Poem of the Week | December 23, 2019
Chelsea DesAutels “Water Communion”
This week’s Poem of the Week is “Water Communion” by Chelsea DesAutels!
Chelsea B. DesAutels’s work appears or is forthcoming in Ploughshares, Copper Nickel, The Adroit Journal, Ninth Letter, Willow Springs, and elsewhere. Chelsea is the recipient of the Inprint Verlaine Prize in Poetry, and her manuscript, Metastasis, was the finalist for the AWP Award Series Donald Hall Prize in Poetry. Chelsea received an MFA from the University of Houston, where she served as Poetry Editor of Gulf Coast. She also holds degrees from Wellesley College and the University of Minnesota Law School. Chelsea lives in Minneapolis, Minnesota, with her husband and daughter.
WATER COMMUNION
On the sanctuary wall where I’d expect Christ
hangs a wrought-iron bird—large, wings spread—
& I can’t find any reason not to believe
it’s a heron. Which is to say, yes, I’m still
assigning meaning to wings & yes, you can
make anything mean anything you need.
Take this church: I needed hope
& these tall carved doors opened to a bird.
Or last week: I missed the water communion
so I watched the sermon online.
The congregation brought water
from their summer travels or bathtub
or rain caught in a birdbath in the backyard.
One by one, members emptied water
into a clay pot. A man spoke about water
as mother & water as destroyer
& water as god. Then the video cut out.
But the service wasn’t over—the lesson
was unresolved. Like during cancer, how I’d fall
asleep before the end of guided meditation.

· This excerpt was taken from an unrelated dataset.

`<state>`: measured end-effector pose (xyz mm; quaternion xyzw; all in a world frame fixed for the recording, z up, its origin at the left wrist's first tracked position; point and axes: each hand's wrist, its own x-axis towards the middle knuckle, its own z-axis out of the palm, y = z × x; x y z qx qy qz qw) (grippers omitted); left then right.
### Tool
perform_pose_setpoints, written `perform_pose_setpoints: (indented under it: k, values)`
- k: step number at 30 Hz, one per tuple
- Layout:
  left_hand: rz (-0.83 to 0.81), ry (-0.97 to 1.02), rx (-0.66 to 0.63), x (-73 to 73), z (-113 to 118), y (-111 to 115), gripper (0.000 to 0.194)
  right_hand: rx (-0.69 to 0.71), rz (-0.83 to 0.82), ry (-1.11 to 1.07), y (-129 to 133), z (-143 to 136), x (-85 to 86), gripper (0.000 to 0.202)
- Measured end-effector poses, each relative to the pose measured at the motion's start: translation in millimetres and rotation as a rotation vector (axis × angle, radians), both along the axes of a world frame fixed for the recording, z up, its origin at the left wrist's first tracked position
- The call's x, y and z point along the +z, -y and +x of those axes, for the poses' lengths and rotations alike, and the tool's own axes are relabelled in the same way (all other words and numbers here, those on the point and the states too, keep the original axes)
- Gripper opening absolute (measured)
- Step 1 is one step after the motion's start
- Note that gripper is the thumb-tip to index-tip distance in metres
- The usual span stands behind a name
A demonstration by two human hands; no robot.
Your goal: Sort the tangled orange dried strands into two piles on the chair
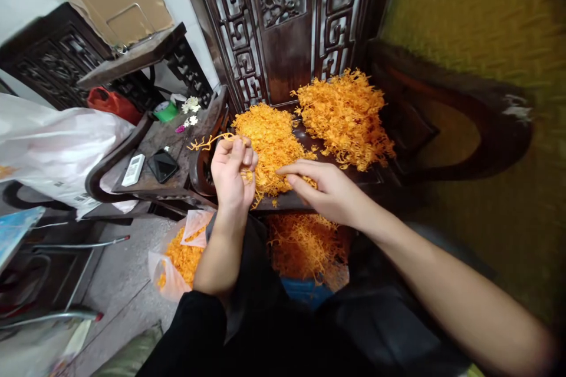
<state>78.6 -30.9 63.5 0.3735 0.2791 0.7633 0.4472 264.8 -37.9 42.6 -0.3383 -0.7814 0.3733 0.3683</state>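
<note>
My left hand (pixel 233 174) is closed on a thin, branched orange sprig (pixel 207 143), whose twiggy end sticks out to the left past the fingers. My right hand (pixel 325 185) is held low over the front of a heap of small orange pieces (pixel 267 129). Its thumb and forefinger are nearly together; anything between them is too small to make out. A second, taller pile of orange sprigs (pixel 345 115) sits to the right on the same dark wooden seat (pixel 312 140). Between my legs, more orange sprigs (pixel 305 241) fill a blue container (pixel 305 291).
Left of the seat, a dark side table (pixel 177 141) bears a black phone (pixel 163 165), a white box (pixel 133 170), green tape (pixel 165 111) and white flowers (pixel 191 105). A plastic bag of orange pieces (pixel 181 259) stands on the floor. The chair's curved armrest (pixel 495 123) rises at right.
</note>
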Motion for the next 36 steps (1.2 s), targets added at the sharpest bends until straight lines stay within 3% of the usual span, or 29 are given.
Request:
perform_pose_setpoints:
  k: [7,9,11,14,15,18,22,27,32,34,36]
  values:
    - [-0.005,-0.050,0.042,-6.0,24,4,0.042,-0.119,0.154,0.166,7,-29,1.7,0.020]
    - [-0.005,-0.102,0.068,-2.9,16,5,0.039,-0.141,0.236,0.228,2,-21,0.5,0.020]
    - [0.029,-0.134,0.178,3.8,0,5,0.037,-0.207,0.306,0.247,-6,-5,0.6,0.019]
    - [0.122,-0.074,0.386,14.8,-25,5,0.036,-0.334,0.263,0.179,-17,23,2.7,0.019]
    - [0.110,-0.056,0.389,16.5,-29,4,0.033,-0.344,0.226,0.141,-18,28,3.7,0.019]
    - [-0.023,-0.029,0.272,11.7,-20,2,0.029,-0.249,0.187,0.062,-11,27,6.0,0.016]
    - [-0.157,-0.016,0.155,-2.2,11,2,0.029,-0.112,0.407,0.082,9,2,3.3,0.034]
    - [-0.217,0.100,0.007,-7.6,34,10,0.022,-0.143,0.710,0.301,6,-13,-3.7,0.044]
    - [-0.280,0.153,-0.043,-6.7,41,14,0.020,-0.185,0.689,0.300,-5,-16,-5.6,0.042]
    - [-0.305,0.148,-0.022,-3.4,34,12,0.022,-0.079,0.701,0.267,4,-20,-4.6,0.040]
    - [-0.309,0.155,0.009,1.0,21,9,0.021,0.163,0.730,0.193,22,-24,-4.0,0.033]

Come to think of it, I still don’t know
what happens after my ancestors meet
me in the woods & fill my lungs with light.
Author’s Note
While living in Houston, I began attending church for the first time. I was busy asking questions about the authenticity of the relief we find when we go seeking it, both in nature and in manufactured activities like smartphone meditation apps. I think I was worried that if we wanted relief so badly we dreamed it into being, it might not last. Now I’m not sure it matters. The poem references what gave rise to my search—a pregnancy-caused cancer diagnosis in the first year of motherhood.